Its hard to believe that land that you own could be taken from you and there is little you can do about it.
It would be hard to miss the recent media coverage of Sydneys controversial Metro. Sydney Metro had begun the process of acquiring land to make way for the proposed station exits and entrances, which affected many businesses. The NSW Government has since announced that it will not go ahead with the plans.
But it does highlight the point that there are occasions when a public need may outweigh your hold over your land.
Land is most often acquired to be used for public infrastructure, such as roads or electricity powerlines. The RTA might wish to build a motorway; the Department of Education a school.
As long as State legislation procedures are followed, and the land is being acquired for a public need, not for personal gain, there is not much you can do to resist.
Where you do have some level of bargaining power is in the area of compensation.
The Land Acquisition (Just Terms Compensation) Act 1991 sets out the process and outlines how the amount of compensation is calculated.

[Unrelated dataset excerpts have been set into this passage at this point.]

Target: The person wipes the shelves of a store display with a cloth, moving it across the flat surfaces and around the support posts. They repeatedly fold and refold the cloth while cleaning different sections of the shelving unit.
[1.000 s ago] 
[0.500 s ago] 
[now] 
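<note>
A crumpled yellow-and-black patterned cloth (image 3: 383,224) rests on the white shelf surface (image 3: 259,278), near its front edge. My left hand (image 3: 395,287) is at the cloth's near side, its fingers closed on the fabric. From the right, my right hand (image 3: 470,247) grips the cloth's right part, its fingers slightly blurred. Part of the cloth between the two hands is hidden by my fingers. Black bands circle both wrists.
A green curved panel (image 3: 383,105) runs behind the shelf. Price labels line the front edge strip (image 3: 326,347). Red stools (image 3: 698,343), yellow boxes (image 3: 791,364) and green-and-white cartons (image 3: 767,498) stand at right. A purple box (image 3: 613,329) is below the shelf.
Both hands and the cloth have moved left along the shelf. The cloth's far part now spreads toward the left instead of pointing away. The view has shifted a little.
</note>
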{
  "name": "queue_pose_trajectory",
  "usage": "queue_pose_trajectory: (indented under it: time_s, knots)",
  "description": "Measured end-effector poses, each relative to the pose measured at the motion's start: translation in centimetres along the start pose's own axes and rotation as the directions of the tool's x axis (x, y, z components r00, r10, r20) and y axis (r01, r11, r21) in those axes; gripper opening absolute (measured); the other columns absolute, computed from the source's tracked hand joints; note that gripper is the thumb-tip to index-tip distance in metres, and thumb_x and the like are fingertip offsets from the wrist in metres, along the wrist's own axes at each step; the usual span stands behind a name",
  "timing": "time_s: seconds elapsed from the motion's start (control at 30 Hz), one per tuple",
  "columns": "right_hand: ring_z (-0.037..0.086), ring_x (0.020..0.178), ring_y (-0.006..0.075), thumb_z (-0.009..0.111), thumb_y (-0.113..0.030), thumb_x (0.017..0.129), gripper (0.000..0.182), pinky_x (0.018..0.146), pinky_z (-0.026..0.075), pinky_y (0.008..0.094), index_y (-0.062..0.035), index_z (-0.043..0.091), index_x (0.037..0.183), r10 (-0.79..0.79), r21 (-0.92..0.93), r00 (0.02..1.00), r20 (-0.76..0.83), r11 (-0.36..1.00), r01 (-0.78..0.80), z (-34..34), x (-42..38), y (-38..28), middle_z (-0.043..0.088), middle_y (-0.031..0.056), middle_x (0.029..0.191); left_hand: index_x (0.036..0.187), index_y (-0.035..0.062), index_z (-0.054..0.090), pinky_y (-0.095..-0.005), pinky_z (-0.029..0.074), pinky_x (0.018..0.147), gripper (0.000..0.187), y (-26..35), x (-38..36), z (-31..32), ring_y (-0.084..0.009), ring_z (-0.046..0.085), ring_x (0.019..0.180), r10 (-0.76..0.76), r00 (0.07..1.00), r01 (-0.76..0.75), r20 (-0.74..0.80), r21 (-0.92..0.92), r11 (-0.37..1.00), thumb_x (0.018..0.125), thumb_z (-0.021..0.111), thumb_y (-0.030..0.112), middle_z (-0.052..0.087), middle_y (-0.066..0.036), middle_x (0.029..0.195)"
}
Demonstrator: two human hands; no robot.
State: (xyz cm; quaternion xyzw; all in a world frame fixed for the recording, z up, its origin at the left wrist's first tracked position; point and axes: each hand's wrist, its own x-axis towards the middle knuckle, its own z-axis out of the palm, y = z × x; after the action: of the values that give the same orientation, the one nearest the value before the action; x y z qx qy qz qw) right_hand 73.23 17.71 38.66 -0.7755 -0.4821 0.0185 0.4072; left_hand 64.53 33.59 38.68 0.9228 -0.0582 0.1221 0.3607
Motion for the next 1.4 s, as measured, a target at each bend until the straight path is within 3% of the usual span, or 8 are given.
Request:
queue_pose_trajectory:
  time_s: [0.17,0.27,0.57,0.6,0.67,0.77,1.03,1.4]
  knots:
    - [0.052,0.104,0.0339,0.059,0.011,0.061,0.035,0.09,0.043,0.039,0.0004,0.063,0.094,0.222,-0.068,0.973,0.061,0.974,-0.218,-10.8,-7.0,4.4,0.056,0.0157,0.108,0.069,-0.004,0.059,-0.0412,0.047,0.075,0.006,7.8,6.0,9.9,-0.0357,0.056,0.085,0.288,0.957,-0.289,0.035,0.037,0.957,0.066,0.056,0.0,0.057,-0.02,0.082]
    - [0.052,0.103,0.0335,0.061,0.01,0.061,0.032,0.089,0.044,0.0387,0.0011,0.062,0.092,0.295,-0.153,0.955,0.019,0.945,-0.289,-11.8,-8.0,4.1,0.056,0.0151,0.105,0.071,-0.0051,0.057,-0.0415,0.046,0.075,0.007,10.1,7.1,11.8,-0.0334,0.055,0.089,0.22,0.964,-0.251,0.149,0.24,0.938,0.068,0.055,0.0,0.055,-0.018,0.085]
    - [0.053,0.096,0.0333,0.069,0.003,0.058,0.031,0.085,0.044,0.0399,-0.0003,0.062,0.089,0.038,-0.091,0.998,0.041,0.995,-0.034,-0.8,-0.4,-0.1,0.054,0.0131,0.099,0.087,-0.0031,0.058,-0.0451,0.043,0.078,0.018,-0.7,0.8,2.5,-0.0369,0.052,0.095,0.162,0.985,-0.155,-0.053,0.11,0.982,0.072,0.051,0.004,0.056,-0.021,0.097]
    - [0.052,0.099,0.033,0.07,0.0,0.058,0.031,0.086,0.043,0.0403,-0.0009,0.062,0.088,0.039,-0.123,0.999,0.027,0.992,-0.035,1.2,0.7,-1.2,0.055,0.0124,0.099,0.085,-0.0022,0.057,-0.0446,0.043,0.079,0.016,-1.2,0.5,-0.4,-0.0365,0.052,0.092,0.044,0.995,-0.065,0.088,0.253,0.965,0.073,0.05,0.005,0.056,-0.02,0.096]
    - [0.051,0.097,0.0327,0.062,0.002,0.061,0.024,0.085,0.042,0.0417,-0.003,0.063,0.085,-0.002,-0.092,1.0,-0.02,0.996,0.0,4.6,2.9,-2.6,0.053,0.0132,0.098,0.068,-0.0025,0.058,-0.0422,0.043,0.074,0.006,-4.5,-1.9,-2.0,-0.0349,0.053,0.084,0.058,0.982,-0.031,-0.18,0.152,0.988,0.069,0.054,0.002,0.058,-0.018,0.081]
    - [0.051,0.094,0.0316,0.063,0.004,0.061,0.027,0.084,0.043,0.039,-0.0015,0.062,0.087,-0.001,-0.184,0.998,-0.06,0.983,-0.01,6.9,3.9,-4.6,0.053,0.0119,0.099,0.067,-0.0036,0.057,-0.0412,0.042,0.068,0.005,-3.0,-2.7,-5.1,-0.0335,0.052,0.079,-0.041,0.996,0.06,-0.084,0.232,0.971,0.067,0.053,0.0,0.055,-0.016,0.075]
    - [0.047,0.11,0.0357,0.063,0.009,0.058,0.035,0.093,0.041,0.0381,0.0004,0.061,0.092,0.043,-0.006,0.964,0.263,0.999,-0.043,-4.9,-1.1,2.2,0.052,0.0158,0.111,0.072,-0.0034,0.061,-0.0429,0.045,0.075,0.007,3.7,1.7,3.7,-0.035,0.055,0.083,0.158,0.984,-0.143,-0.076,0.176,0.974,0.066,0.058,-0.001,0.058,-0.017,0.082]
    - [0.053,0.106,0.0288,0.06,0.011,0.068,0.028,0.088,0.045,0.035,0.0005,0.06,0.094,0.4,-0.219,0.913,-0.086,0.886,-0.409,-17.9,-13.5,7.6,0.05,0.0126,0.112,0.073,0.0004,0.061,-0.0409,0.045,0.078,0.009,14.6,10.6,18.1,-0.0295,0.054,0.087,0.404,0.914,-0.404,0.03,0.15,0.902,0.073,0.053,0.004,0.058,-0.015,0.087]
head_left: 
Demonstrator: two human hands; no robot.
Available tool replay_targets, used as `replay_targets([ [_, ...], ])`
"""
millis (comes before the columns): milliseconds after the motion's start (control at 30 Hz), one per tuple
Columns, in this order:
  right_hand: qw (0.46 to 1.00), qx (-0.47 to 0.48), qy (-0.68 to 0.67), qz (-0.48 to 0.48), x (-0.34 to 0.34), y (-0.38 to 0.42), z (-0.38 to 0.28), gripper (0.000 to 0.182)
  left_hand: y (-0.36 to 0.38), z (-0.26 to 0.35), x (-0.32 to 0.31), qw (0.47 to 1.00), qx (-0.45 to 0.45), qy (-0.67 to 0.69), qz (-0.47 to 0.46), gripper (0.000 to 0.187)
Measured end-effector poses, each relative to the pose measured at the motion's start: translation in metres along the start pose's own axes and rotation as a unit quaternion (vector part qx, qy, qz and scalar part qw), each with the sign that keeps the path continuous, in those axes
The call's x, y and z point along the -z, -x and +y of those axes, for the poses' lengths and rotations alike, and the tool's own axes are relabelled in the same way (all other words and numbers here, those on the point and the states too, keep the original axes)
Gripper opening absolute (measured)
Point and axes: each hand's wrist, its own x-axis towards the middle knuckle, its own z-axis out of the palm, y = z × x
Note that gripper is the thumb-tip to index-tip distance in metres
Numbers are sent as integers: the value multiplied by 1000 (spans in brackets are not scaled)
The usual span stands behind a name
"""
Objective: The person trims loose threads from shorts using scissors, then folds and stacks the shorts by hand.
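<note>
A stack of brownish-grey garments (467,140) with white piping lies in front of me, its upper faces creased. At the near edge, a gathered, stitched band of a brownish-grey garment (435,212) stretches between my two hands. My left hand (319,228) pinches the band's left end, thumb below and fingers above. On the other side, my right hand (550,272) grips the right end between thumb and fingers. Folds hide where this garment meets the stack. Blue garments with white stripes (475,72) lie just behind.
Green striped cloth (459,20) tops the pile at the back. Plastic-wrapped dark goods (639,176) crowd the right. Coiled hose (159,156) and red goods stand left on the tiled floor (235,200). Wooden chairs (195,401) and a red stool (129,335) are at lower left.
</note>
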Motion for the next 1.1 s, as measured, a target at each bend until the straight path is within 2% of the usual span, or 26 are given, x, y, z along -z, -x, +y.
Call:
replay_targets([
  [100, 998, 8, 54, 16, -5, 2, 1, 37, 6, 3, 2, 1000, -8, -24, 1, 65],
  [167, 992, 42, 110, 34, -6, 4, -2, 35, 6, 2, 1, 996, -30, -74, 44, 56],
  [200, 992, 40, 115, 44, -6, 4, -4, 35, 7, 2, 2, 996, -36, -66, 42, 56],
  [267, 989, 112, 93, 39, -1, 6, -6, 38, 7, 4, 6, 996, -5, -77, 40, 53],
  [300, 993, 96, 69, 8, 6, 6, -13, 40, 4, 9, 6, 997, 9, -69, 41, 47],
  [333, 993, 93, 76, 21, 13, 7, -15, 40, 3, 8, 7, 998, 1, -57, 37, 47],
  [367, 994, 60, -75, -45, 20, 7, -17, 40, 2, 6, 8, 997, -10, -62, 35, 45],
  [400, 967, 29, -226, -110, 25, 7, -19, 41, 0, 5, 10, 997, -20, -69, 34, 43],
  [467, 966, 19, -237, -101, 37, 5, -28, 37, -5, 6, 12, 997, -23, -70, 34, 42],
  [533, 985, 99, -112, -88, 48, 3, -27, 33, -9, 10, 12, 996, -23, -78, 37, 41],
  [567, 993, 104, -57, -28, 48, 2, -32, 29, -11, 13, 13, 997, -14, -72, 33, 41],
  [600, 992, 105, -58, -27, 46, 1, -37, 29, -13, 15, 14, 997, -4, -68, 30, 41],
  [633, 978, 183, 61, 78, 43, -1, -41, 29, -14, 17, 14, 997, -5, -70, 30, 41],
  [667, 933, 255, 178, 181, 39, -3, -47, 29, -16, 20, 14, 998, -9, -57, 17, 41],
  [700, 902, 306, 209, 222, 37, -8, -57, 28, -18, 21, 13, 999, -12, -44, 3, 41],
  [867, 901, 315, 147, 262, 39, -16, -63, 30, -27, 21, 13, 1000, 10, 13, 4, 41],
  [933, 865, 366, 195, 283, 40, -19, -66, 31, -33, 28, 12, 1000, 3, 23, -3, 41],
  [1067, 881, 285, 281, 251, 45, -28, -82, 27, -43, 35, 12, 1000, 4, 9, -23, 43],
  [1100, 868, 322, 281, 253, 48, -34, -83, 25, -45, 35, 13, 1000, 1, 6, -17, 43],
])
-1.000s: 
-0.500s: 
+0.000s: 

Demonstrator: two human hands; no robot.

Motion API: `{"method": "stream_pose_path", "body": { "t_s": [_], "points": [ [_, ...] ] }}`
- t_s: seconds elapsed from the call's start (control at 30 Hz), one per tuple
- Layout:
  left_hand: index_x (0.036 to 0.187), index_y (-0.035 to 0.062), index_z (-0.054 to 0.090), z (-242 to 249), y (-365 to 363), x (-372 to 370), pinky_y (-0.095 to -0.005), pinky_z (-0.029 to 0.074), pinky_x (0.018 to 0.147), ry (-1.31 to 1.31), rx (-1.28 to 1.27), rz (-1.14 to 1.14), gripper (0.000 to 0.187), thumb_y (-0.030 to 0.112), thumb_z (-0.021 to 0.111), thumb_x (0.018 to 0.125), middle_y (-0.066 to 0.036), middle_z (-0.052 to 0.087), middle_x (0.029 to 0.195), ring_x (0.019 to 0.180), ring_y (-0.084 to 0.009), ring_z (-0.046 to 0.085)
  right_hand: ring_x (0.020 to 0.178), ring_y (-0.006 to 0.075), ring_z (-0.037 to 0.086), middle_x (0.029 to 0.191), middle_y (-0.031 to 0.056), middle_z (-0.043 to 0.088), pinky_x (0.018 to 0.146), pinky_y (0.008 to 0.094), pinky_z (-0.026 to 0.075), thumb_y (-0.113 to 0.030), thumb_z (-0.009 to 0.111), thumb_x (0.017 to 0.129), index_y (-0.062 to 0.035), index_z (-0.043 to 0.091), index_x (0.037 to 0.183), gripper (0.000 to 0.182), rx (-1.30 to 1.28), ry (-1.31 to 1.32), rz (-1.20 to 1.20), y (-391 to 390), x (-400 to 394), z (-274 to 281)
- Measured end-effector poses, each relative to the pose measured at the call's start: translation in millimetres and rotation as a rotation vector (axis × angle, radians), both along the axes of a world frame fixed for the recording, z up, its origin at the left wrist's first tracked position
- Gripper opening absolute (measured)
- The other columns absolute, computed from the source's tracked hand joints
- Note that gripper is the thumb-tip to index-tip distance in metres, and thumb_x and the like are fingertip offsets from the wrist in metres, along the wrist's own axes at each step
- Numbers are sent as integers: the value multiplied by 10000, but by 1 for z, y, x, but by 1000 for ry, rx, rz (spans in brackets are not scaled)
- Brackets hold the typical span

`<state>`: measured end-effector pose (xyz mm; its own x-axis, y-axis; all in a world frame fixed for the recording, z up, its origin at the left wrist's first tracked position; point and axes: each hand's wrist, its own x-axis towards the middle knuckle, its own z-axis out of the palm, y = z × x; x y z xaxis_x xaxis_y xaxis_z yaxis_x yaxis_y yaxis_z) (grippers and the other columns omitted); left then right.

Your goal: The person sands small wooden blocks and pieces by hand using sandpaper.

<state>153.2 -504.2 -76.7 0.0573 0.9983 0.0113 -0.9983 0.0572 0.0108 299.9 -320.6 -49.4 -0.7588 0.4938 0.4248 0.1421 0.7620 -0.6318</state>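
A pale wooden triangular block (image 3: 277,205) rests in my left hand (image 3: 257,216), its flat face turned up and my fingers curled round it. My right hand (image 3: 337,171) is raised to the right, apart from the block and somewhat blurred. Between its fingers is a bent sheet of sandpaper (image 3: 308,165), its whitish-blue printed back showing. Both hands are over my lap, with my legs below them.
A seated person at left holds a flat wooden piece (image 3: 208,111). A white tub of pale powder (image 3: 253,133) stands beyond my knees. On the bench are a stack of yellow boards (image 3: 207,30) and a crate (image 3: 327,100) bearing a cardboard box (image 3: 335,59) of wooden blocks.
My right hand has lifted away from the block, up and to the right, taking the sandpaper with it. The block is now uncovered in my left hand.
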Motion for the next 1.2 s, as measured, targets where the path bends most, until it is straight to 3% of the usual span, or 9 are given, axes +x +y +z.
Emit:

First, the acquiring body will send you a Proposed Acquisition Notice (PAN). A valuation of your property will be done, you will be given a determination of compensation, and they will try to negotiate an agreement with you. Sometimes negotiations for private sale will be done without any need for a PAN.
According to Mark Delany of Stacks Law Firm in Murwillumbah, It is essential that you seek expert advice as to your entitlements, because unless you ask for it, quantify it and press for it, you wont get it.
If you disagree with the compensation that has been determined, you have 90 days to appeal to the Land and Environment Court.
A formal Acquisition Notice is published in the Government Gazette within 90 to 120 days of the PAN, at which point you no longer own the property.
Getting legal advice is crucial to ensure that all factors are taken into account in relation to compensation. For example, solatium refers to non-financial costs, such as sentimental value of the land.
Where it can get particularly tricky is when there is only partial acquisition of your land. For example, where part of a farm is cut in half by a highway, a second piece of machinery may need to be purchased. Where a coastal lifestyle property is suddenly within 200 metres of a freeway, the market value will be affected if you decide to sell in the future.
The over-riding principle is that you should be no worse off after the acquisition of your land than you were before.